Another requirement for defamation is wrongfulness and this lies in the infringement of a person’s right to his or her good name.  The only relevant question is whether, in the opinion of a reasonable person with normal intelligence and development, the reputation of the person concerned has been injured – this is thus an objective approach.

It is noted that the prima facie wrongfulness of the conduct of the defendant will be cancelled if the latter proves that the defamatory remarks were true and to the public benefit or in the public interest that they be published. The defendant therefore only needs to prove that the remarks were substantially – and not literally – true (i.e. that the sting of the charge is true).  What is in the public interest will depend on society’s sense of justice and fair play (the so-called boni mores) and in this regard, the time, the manner and the occasion of the publication play an important role.
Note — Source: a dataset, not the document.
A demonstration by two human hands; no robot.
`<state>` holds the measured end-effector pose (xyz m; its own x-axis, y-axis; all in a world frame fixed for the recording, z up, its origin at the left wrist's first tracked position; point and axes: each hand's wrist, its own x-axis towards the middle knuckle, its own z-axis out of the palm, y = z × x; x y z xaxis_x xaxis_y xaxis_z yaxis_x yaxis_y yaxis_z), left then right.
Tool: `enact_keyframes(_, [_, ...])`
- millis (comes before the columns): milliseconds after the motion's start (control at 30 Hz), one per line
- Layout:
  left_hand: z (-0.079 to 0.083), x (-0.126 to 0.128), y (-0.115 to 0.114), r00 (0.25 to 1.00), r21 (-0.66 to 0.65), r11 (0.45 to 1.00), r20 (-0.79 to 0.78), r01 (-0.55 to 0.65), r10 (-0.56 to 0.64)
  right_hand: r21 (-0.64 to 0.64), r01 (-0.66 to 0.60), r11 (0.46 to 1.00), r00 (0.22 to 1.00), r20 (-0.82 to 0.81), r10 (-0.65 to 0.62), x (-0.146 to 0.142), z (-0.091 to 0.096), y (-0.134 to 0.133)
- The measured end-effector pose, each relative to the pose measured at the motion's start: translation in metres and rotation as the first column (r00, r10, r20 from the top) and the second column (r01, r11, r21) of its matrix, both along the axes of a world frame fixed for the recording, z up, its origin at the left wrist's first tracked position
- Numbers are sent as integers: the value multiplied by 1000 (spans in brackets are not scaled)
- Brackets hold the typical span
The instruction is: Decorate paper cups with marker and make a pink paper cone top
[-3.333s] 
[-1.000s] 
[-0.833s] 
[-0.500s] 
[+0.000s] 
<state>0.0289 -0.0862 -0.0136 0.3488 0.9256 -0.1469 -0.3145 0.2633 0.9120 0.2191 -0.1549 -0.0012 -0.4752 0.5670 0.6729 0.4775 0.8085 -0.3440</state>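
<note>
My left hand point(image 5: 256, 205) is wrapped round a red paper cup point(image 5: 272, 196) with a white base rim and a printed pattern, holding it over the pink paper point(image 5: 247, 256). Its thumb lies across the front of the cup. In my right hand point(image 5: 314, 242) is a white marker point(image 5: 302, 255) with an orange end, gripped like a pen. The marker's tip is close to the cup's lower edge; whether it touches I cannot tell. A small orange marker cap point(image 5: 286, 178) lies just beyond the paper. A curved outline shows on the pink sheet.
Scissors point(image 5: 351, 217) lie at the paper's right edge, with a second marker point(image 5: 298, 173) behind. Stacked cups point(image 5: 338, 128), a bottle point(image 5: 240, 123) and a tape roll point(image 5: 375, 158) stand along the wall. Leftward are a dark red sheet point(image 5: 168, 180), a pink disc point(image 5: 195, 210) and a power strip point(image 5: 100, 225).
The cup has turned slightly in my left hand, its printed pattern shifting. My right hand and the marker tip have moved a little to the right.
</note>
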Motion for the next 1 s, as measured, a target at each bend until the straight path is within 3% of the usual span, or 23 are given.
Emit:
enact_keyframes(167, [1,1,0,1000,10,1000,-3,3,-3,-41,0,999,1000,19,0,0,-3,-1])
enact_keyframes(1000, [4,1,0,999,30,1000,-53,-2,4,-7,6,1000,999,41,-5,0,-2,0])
The prima facie wrongfulness of a defamatory publication may also be set aside if the defendant proves that the defamation forms part of a fair comment on facts that are true and in the public interest. In order to qualify as “fair comment”, the comment “must be based on facts expressly stated or clearly indicated and admitted or proved to be true”. The comment must thus be justified and malice or improper motive by the perpetrator of the comment also acts to defeat the defense of fair comment. The law requires as well that there must have been the intent to defame, in other words, the mental disposition to will the relevant consequences, with the knowledge that the consequence will be wrongful.  If a person is therefore unaware of the wrongfulness of his defamatory publication, intent will be absent.  His or her mistake therefore rebuts the presumption of intent.

In order for you to succeed with a claim for damages against a defendant based on defamation, a court will determine which version of events (i.e. yours versus theirs) will be the most probable (i.e. a balance of probabilities as opposed to “beyond a reasonable doubt” which will apply in criminal proceedings).

Please note, however, that a claim for damages based on defamation will have to be instituted in the High Court (depending on the extent of your damages claim) which could be very expensive. However, before doing so, you could consider requesting the defendant to formally retract the allegations against you and to provide you with an apology in order to clear your name.

It is essential for you to brief an attorney to guide you further in these matters.